An artifact of the multiple submissions that characterize the law review publication process is the practice of expedited review. Here's how it works: the author submits her paper to tens of journals (say, 40-100) and awaits offers. When the first offer arrives, often from a journal ranked in the lowest quartile, the author contacts all or some of the journals ranked above the offering journal to request expedited review. The author explains that she has an offer outstanding from the ________ Law Review, but would be pleased to ditch them in favor of higher-ranked journal. The only catch is that the higher-ranked journal needs to respond before the offer explodes. In some instances, this might be a couple of weeks, but in other instances it may be as short as 24 hours.
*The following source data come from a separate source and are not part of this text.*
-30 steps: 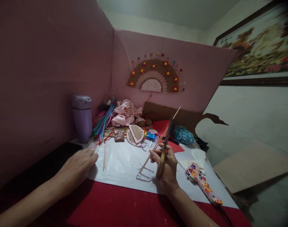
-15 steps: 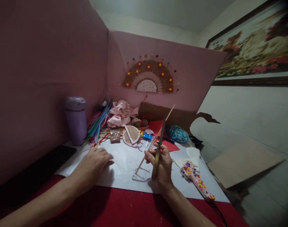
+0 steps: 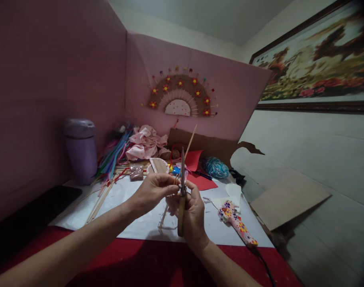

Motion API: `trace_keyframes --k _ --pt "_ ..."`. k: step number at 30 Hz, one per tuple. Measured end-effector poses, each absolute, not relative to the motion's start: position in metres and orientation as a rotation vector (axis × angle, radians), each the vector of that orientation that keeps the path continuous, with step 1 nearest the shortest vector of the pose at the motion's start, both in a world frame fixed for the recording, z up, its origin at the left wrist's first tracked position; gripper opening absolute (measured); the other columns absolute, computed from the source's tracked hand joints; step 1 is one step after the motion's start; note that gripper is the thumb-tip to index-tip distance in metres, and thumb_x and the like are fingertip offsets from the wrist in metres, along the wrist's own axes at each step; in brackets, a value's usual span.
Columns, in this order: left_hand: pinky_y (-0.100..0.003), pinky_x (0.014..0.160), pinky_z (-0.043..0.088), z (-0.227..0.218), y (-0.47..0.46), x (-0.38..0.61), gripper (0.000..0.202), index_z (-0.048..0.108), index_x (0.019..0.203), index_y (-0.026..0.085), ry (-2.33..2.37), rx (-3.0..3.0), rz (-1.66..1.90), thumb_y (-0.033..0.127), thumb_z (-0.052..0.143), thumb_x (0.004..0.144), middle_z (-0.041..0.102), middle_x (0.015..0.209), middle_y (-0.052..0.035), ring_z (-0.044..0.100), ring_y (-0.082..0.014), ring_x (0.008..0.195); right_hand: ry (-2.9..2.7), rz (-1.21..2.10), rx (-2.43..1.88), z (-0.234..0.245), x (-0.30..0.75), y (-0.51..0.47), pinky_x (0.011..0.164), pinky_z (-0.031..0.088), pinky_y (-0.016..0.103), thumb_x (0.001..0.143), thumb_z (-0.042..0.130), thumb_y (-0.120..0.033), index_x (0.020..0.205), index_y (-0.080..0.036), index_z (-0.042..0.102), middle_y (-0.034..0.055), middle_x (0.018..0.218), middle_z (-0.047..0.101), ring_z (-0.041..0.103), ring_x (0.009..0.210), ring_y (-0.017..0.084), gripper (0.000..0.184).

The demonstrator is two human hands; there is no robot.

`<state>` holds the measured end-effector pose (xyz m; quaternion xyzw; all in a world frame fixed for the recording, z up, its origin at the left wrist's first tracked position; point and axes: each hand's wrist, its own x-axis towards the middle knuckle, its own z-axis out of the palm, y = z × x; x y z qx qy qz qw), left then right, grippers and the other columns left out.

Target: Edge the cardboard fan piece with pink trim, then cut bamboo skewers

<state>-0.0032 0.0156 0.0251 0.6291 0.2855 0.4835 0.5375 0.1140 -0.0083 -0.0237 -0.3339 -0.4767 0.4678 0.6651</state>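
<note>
My right hand (image 3: 194, 217) is closed around a pair of scissors (image 3: 181, 215), blades pointing up, and also holds thin wooden sticks (image 3: 190, 140) that slant up past the blades. My left hand (image 3: 152, 193) has come up beside it, thumb and fingers pinched on the sticks close to the scissors' pivot. Part of the sticks is hidden behind the fingers and scissors. Below the hands, a small outline of thin sticks (image 3: 170, 228) lies on the white sheet (image 3: 134, 227). Further left, several loose sticks (image 3: 100, 203) rest on the sheet.
Behind the hands are a round cardboard piece (image 3: 158, 165), a brown packet (image 3: 136, 172), pink cloth (image 3: 144, 145), red paper (image 3: 204, 182) and blue yarn (image 3: 215, 167). A purple tumbler (image 3: 82, 159) stands left. At right lies a flower-patterned glue gun (image 3: 237, 223) with a cord.
My left hand has moved right, from the sticks at the left to those in my right hand. Several sticks now lie pulled forward on the sheet. The camera view has shifted slightly.
</note>
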Motion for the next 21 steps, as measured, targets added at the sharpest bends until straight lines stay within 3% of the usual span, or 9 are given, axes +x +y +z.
trace_keyframes --k 3,7,14,21 --pt "-0.021 0.05 0.043 0.022 0.013 -0.007 0.011 0.067 0.066 0.011 0.655 1.512 1.16 0.022 0.069 0.065 0.065 0.058 -0.001 0.056 -0.0107 0.051 -1.1 1.043 -0.76 -0.026 0.112 -0.011 0.044 0.05 0.022 0.061 0.076 -0.021 0.105 -0.024 0.051 -0.0058 0.066 0.06 0.058 0.049 0.011 0.051" --pt "-0.022 0.056 0.046 0.02 0.008 -0.014 0.007 0.066 0.065 0.011 0.694 1.514 1.248 0.019 0.068 0.065 0.065 0.059 -0.0013 0.058 -0.0115 0.057 -1.148 1.067 -0.757 -0.027 0.111 -0.014 0.046 0.049 0.021 0.058 0.078 -0.021 0.102 -0.024 0.054 -0.006 0.067 0.061 0.057 0.051 0.01 0.05" --pt "-0.026 0.054 0.049 0.017 0.002 -0.022 0.017 0.056 0.072 0.015 0.826 1.486 1.19 0.03 0.057 0.077 0.067 0.061 -0.0022 0.063 -0.0149 0.057 -1.169 0.971 -0.767 -0.032 0.122 -0.005 0.041 0.043 0.018 0.067 0.073 -0.024 0.094 -0.02 0.05 -0.0073 0.059 0.059 0.052 0.043 0.008 0.036" --pt "-0.023 0.051 0.047 0.026 0.015 -0.028 0.014 0.054 0.073 0.015 0.854 1.586 1.283 0.028 0.053 0.078 0.063 0.055 0.0005 0.06 -0.0118 0.051 -1.176 1.13 -0.85 -0.038 0.12 0.003 0.037 0.041 0.016 0.065 0.071 -0.019 0.097 -0.018 0.049 -0.005 0.062 0.063 0.052 0.043 0.008 0.039"
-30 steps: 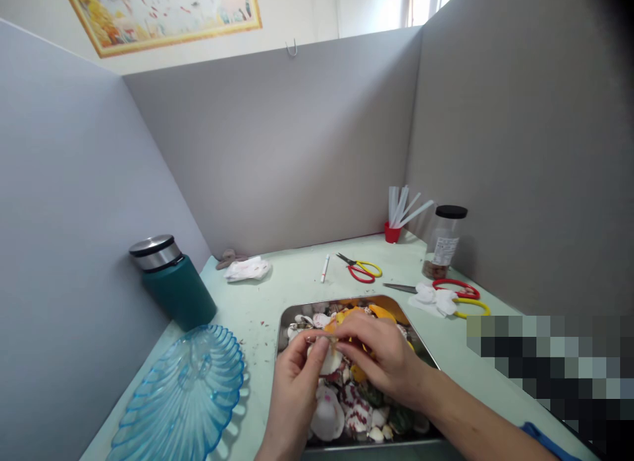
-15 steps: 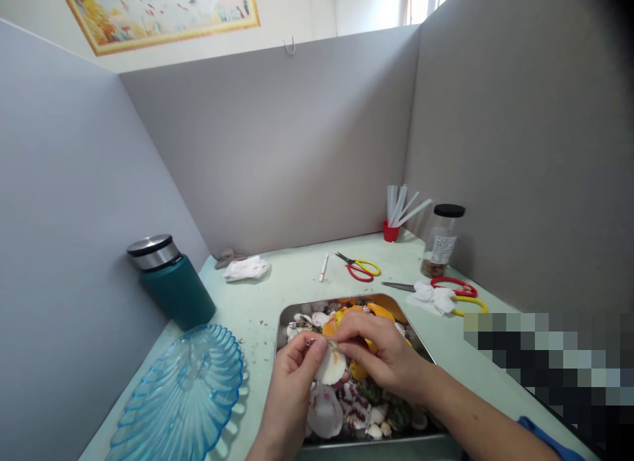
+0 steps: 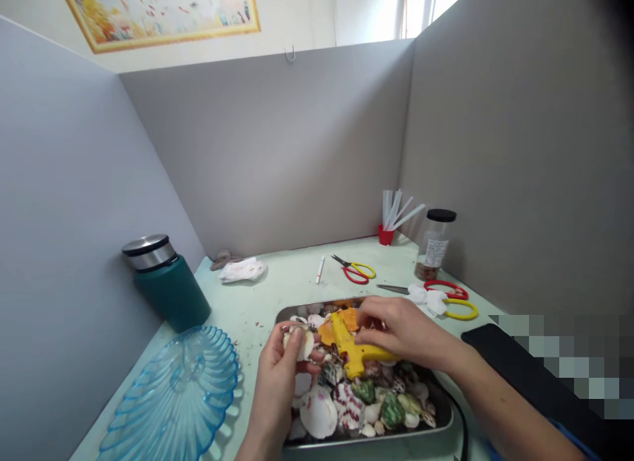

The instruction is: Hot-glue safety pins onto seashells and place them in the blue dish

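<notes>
Between the thumb and fingers of my left hand (image 3: 277, 362) is a white seashell (image 3: 306, 345), with a thin metal piece at its upper edge that is too small to make out. A yellow hot glue gun (image 3: 349, 349) lies on the shells in the metal tray (image 3: 371, 441). My right hand (image 3: 401, 325) is curled at the glue gun, its thumb and fingertips against the body; the handle is partly hidden below the hand. Around them in the tray are a large white shell (image 3: 318, 413), a purple-striped shell (image 3: 349, 405) and green shells (image 3: 392, 410).
A blue shell-shaped dish (image 3: 173, 395) and a teal bottle (image 3: 171, 289) stand left. Behind the tray lie a white marker (image 3: 320, 269), small scissors (image 3: 356, 269) and larger scissors (image 3: 460, 308). A jar (image 3: 434, 246) and red cup of glue sticks (image 3: 386, 234) stand back right. A black cord (image 3: 465, 421) runs beside the tray.
My right hand has let go of the shell and moved right onto the glue gun. My left hand has shifted left, still holding the shell. The view has shifted slightly.
</notes>
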A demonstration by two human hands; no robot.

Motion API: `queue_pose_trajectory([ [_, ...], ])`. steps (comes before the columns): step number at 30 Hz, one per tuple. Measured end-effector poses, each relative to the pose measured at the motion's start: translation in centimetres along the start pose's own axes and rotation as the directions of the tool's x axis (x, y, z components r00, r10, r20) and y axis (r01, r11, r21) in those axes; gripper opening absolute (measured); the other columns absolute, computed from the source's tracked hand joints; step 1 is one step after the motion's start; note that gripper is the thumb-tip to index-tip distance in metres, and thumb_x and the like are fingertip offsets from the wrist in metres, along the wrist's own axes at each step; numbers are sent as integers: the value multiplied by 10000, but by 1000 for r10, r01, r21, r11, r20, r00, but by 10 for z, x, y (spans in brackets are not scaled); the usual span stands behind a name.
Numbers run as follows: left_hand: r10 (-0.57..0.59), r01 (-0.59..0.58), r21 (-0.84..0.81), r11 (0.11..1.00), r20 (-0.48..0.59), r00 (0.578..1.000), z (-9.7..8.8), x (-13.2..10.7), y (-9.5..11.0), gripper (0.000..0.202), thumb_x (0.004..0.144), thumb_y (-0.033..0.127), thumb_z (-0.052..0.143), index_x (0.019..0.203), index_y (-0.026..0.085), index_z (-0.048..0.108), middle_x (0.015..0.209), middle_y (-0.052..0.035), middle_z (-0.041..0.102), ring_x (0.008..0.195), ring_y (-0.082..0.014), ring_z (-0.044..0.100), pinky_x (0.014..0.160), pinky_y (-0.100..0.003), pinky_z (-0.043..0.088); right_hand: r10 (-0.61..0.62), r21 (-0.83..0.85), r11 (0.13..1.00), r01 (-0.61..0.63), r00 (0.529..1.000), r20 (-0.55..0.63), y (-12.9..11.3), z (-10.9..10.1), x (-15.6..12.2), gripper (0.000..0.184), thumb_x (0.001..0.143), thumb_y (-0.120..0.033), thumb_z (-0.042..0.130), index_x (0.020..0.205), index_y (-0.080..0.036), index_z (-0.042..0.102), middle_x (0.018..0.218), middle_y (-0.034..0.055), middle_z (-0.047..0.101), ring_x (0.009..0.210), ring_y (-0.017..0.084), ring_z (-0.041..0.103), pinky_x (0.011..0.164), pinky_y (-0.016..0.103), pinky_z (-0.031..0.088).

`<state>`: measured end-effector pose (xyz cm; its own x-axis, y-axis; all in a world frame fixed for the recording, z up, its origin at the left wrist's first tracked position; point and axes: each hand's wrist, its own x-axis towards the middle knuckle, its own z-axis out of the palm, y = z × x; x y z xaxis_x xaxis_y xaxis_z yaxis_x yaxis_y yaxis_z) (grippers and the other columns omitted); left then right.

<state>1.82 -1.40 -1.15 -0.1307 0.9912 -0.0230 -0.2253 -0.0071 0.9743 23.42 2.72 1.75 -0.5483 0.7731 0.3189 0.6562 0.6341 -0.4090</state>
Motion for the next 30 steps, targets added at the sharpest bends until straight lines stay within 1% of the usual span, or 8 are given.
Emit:
queue_pose_trajectory([
  [4,18,-18,6,1000,-20,1000,-1,2,-1,296,788,405,606,932,161,517,781,-14,644,539,-131,613,431,-223,493,110,-209,976,-64,970,216,3,3,-5,393,612,-402,779,891,-202,588,887,36,625,787,229,581,609,270,367],
  [8,9,-8,12,1000,-36,999,-4,4,-3,284,782,392,615,899,161,500,769,-9,635,530,-129,619,438,-223,497,159,-291,953,-81,953,257,-2,14,-4,279,695,-270,685,945,-191,589,957,80,640,894,275,588,692,318,394],
  [11,10,-9,19,1000,-47,999,-6,5,-4,278,777,385,626,892,170,491,743,18,608,513,-124,622,434,-214,493,138,-252,965,-69,954,268,-4,11,-4,196,743,-216,598,937,-188,594,929,86,655,863,262,599,697,314,398],
  [14,32,-31,19,999,-52,998,-6,6,-4,269,794,381,609,924,180,488,743,27,600,508,-120,621,422,-204,482,105,-108,991,-82,966,236,-2,0,-5,163,813,-214,512,950,-186,595,910,79,658,822,230,602,695,289,402],
  [18,57,-56,12,998,-42,998,-6,6,-4,258,813,383,587,947,188,484,741,24,609,501,-112,607,413,-194,459,74,216,971,-107,986,152,2,-10,-3,165,882,-280,463,944,-193,589,903,44,646,788,195,586,695,268,425],
  [23,70,-69,33,997,-14,997,-5,5,-5,228,835,377,565,920,180,488,589,48,592,396,-76,510,376,-163,376,149,669,714,-207,978,143,3,3,0,286,823,-391,571,1020,-185,587,877,36,651,786,205,611,667,282,495],
  [26,72,-72,40,997,6,997,-5,5,-7,218,844,379,553,887,173,494,584,41,606,351,-52,443,355,-154,323,154,735,652,-187,982,113,-2,14,2,350,781,-343,642,1092,-188,596,932,42,667,862,225,628,732,308,517],
  [30,73,-74,32,997,28,997,-5,5,-8,225,855,390,534,888,172,494,554,35,607,360,-60,432,351,-152,292,42,755,647,-104,994,100,-8,20,3,438,795,-367,652,1187,-184,586,1059,59,667,996,240,611,861,334,504],
])
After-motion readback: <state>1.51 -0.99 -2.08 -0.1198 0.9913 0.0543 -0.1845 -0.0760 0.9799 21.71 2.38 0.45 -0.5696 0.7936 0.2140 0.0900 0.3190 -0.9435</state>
As you can imagine even if you have not participated in this sport, the expedited review process is full of ethical minefields. For example, many authors work the process in stages, requesting expedited review from journals in the next higher quartile, getting an offer, then repeating the process for the next group above that. The staging of expedited reviews is a response to the impression that editors at top law reviews will not pay attention to an expedited review request if the offering journal is published by a second- or third-tier law school. In other words, to get an editor's attention, you need an offer from a journal that seems to be close to the same ranking as the editor's journal. The necessary consequence of this process is that a journal in the middle may do an expedited review, make an offer, and then lose the article to a higher-ranked journal.
Law reviews have developed various mechanisms for managing the expedited review process. Some promise quick decisions for exclusive submissions. Some issue "exploding offers" (usually 24 hours or less). In most instances, however, the student editors have decided that they need to play the traditional game to get the best articles possible for their journal. What are the ethical obligations of the authors?
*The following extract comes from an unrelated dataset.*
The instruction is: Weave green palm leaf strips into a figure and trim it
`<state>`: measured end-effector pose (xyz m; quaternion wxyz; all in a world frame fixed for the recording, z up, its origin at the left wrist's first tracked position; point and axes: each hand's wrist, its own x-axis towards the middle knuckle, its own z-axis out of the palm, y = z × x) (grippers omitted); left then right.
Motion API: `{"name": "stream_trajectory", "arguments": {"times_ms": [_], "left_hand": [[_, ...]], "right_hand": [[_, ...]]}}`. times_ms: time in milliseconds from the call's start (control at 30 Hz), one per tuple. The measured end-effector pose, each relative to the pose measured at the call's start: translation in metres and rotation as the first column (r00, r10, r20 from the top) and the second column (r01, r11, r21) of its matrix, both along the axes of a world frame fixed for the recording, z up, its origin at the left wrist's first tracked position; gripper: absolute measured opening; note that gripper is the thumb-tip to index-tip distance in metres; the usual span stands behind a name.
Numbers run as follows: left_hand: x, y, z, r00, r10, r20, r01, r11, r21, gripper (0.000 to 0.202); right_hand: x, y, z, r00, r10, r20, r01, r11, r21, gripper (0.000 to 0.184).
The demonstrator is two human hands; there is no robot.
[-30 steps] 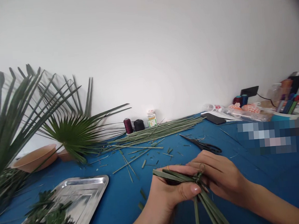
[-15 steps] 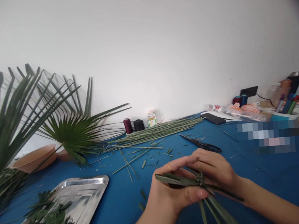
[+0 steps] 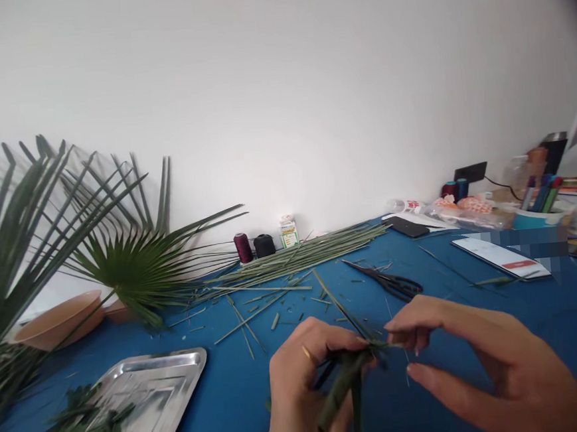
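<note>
Low in the middle, my left hand (image 3: 302, 388) is closed round a bundle of green palm leaf strips (image 3: 342, 378), which hangs down and toward me. A thin strip sticks up from the bundle toward the far side. My right hand (image 3: 459, 355) is just to the right of it, with thumb and forefinger pinched on the knot of strips at the bundle's top and the other fingers loosely apart. Both hands hover above the blue table (image 3: 475, 308). Black scissors (image 3: 388, 281) lie on the cloth just beyond my right hand.
A steel tray (image 3: 157, 386) with folded green leaf pieces sits front left. Fan palm leaves (image 3: 122, 262) and a tan bowl (image 3: 59, 317) are at the left. Cut strips (image 3: 301, 255), thread spools (image 3: 253, 245), a phone (image 3: 405, 227) and a pen cup (image 3: 533, 213) line the back.
My left hand has turned the bundle from lying across to pointing down. My right hand has drawn off to the right and now only pinches its top. The view has swung slightly right.
</note>
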<state>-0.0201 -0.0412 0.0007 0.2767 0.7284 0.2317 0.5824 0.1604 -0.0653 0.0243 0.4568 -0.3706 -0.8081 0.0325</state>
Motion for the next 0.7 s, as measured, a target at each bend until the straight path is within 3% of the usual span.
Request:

Earlier today, I received this email from a reader of this blog:
I am an articles editor of a top 25 law review.... We have had 2 times (maybe 3 after today) where an author has expedited something to us (on less than 24 working hrs time) and then went with the journal they expedited from after we made the offer. This seems problematic to me....
Me, too. Setting aside for a moment the ethics of expedited review generally, if authors are going to play this game, they should play with at least a modicum of decency. For me that means this: if an author asks for an expedited review based on an offer outstanding from the ________ Law Review, the author should have already decided that a new offer from the expediting journal would trump the existing offer. Otherwise, in my view, the author should not request an expedited review at all.
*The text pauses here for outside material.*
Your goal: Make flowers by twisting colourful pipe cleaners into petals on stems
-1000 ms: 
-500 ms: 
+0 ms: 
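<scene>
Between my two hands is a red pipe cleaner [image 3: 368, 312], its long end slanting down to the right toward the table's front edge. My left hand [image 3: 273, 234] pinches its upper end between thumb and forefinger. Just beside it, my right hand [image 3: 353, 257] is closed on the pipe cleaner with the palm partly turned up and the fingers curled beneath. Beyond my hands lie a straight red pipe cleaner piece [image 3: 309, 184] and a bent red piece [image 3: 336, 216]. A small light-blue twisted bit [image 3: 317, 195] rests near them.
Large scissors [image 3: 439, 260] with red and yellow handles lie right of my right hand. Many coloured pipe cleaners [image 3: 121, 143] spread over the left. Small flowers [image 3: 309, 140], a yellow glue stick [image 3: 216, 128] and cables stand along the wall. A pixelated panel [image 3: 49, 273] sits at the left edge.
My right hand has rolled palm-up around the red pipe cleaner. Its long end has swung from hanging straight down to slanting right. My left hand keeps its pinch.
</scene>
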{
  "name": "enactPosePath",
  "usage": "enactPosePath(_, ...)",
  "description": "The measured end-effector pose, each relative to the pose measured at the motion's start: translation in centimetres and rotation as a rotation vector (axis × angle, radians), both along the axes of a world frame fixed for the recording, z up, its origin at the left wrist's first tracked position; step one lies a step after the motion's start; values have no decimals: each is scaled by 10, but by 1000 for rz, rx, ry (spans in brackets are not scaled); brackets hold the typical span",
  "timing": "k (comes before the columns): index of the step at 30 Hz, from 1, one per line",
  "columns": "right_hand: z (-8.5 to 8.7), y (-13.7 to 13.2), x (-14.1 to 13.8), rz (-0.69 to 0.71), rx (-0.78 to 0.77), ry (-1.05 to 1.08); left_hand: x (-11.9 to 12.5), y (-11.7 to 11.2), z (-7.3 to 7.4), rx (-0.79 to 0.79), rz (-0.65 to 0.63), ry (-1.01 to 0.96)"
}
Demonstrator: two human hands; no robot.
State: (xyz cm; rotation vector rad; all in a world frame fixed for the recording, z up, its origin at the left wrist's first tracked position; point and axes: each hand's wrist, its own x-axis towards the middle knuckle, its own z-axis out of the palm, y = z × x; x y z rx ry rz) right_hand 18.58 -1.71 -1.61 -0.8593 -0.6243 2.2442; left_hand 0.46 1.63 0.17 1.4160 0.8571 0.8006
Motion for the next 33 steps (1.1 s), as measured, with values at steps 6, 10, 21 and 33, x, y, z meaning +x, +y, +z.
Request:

This seems obvious to me. The more troubling question is whether the request for an expedited review implies that the author will not use an offer based on expedited review as the basis for further requests for expedited review. In short, is staging ethical? I have done it, and I have advised others to do it, but it must seem a hardship to the editors who go to the trouble of expediting and offering, only to be used as a rung on the ladder to higher-ranked journals. Can expediting journals effectively self-protect by placing conditions on offers based on expedited review? I would be interested to hear thoughts about current practices and problems.